O zaman havariler dediler, “Gerçekten sende Allah konuşuyor,
çünkü insan senin konuştuğun gibi asla konuşmamıştır.” İsa
karşılık verdi, “Ben inanın ki, Allah beni İsrail ailesine
göndermek için seçtiği zaman, bana apaçık bir aynaya benzeyen
bir kitap verdi; o, benim kalbime o şekilde indi ki, konuştuğum
şeylerin hepsi bu kitaptan geliyor. Ve bu kitabın benim
ağzımdan çıkması sona erdiği zaman, ben dünyadan yukarı
alınacağım.” Petrus karşılık verdi, “Ey muallim, senin şimdi
söylediğin bu kitapta yazılı mıdır?” İsa cevapladı, “Allah'ın ilmi
ve Allah'a kulluk hakkında, insan bilgisi ve insanlığın kurtuluşu
hakkında söylediğim her şey, hepsi benim İncil'im olan bu
kitaptan çıkar.” Petrus dedi, “Onda Cennet'in ihtişamı da yazılı
mıdır?” İsa cevap verdi,
“Dinleyin ve ben Cennet'in ne tür olduğunu ve kutsal kişilerle
müminlerin orada nasıl sonsuz olarak kalacaklarını size
anlatacağım; çünkü bu Cennet'in en büyük nimetlerinden biridir;
görüyorsunuz ki, her şeyin ne kadar büyük olursa olsun,
mademki bir sonu var, o halde küçüktür, hatta hiçtir.

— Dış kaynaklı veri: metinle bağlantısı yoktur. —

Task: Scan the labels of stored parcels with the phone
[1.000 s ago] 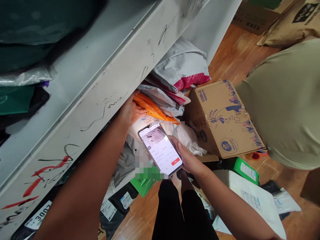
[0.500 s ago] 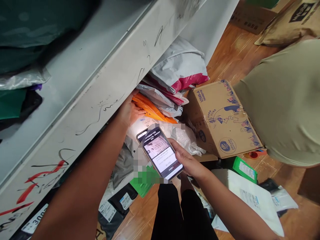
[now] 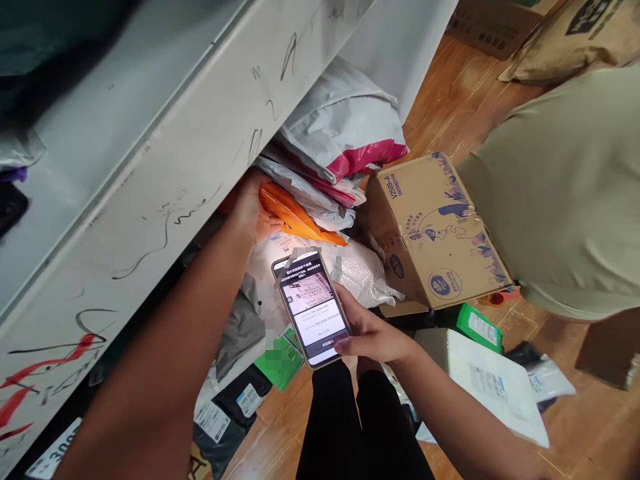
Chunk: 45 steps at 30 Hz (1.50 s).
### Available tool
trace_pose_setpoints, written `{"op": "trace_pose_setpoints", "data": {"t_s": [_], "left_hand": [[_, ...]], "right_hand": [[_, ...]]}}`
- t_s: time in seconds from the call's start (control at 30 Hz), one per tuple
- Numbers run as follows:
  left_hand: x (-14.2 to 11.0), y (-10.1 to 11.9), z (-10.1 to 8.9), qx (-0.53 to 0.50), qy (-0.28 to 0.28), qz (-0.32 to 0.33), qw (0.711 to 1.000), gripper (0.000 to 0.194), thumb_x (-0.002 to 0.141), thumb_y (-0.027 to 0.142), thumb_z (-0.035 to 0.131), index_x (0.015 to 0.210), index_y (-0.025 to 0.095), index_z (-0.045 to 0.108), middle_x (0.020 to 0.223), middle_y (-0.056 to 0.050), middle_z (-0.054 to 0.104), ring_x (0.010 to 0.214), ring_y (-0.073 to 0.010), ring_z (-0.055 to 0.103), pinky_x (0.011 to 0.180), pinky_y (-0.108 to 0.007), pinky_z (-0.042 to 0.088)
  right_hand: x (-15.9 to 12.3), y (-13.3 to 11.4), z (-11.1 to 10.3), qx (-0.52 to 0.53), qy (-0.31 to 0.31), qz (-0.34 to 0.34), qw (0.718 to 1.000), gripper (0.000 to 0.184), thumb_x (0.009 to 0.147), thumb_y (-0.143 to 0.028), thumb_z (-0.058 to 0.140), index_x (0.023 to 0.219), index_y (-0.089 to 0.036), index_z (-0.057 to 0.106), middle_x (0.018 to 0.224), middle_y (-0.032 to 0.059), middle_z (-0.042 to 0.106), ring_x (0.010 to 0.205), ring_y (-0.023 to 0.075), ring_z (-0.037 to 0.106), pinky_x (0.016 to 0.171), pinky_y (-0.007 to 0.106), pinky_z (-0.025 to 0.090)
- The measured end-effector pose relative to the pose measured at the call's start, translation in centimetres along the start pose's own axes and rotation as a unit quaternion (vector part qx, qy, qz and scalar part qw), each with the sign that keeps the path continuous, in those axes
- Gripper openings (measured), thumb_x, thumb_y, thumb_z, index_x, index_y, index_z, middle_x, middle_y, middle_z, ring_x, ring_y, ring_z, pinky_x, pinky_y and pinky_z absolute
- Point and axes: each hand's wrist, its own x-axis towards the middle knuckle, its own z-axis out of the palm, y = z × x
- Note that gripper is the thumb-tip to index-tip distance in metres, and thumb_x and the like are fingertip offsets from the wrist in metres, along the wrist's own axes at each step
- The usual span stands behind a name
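Smartphone (image 3: 316,317) held in right hand (image 3: 374,331), thumb now shifted onscreen, likely tapping; left hand (image 3: 254,212) touches orange mailer (image 3: 299,215), grip unclear.

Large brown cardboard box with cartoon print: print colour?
Mostly blue on the brown cardboard box, seen best in the head view.

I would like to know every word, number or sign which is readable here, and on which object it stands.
"V2589-A": on the cardboard carton; the number beneath is too small.
"2" and "m": handwritten on the shelf edge; other scrawls there are unclear.
"300": on the white label at lower left; its end is unclear.
Too small, blurred or cut off to read surely: the phone screen, other parcel labels, the brown bag.
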Motion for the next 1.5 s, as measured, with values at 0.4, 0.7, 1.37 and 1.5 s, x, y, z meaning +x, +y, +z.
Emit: {"op": "trace_pose_setpoints", "data": {"t_s": [0.4,0.7,1.37,1.5], "left_hand": [[0.5,0.1,-0.3,0.014,-0.033,-0.057,0.998,0.064,0.062,0.059,0.061,0.114,0.022,0.062,0.12,-0.017,0.062,0.14,-0.0402,0.041,0.119,-0.059,0.026],[0.6,0.1,-0.2,0.037,-0.027,-0.062,0.997,0.057,0.07,0.058,0.053,0.115,0.022,0.059,0.121,-0.015,0.06,0.14,-0.0377,0.042,0.117,-0.061,0.026],[1.2,0.2,-0.4,0.04,-0.032,-0.08,0.995,0.043,0.075,0.053,0.055,0.101,0.02,0.064,0.104,-0.017,0.065,0.118,-0.0397,0.06,0.106,-0.064,0.039],[0.7,0.3,-0.1,0.046,-0.03,-0.082,0.995,0.035,0.082,0.045,0.049,0.097,0.016,0.061,0.098,-0.018,0.066,0.11,-0.0361,0.064,0.109,-0.061,0.036]], "right_hand": [[0.5,1.1,0.9,0.008,0.191,-0.026,0.981,0.036,0.09,-0.036,0.067,0.123,-0.028,0.054,0.117,0.0003,0.063,0.093,0.0143,0.058,0.084,0.027,0.046],[-0.1,2.0,0.1,0.034,0.142,-0.003,0.989,0.069,0.078,-0.019,0.072,0.139,-0.032,0.04,0.111,-0.0007,0.066,0.09,0.017,0.062,0.082,0.031,0.047],[-4.4,2.6,-0.1,0.008,0.089,0.019,0.996,0.088,0.085,-0.028,0.073,0.153,-0.033,0.016,0.136,0.012,0.055,0.11,0.0262,0.063,0.088,0.04,0.049],[-5.9,3.1,0.1,0.021,0.095,0.039,0.994,0.094,0.086,-0.032,0.072,0.155,-0.032,0.008,0.136,0.0157,0.058,0.121,0.0316,0.06,0.093,0.048,0.049]]}}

Cennet,
Allah'ın nimetlerini depo ettiği yurttur; burada kutlu ve
kutsanmışların ayaklarının bastığı yer öylesine kıymetlidir ki,
bir dirhemi bin dünyadan daha değerlidir. Bu nimetler Allah'ın
peygamberi babamız Davud tarafından görülmüştür, çünkü
Allah, Cennet'in ihtişamına baksın diye bunları kendisine
göstermiştir. O, ardından kendine gelince, iki elleriyle gözlerini
kapamış ve ağlayarak demiştir, “Bu dünyaya daha fazla
bakmayın ey benim gözlerim, çünkü her şey boş ve hiç bir iyi
şey yok!” Bu nimetler hakkında İşaya peygamber demiştir,
“Allah'ın sevdikleri için hazırladığı şeyleri insanın gözleri
görmemiştir, kulakları işitmemiştir. İnsan kalbi de tasavvur
etmiş değildir. Neden bu tür nimetleri görmemişler, işitmemişler
ve tasavvur etmemişlerdir biliyor musunuz?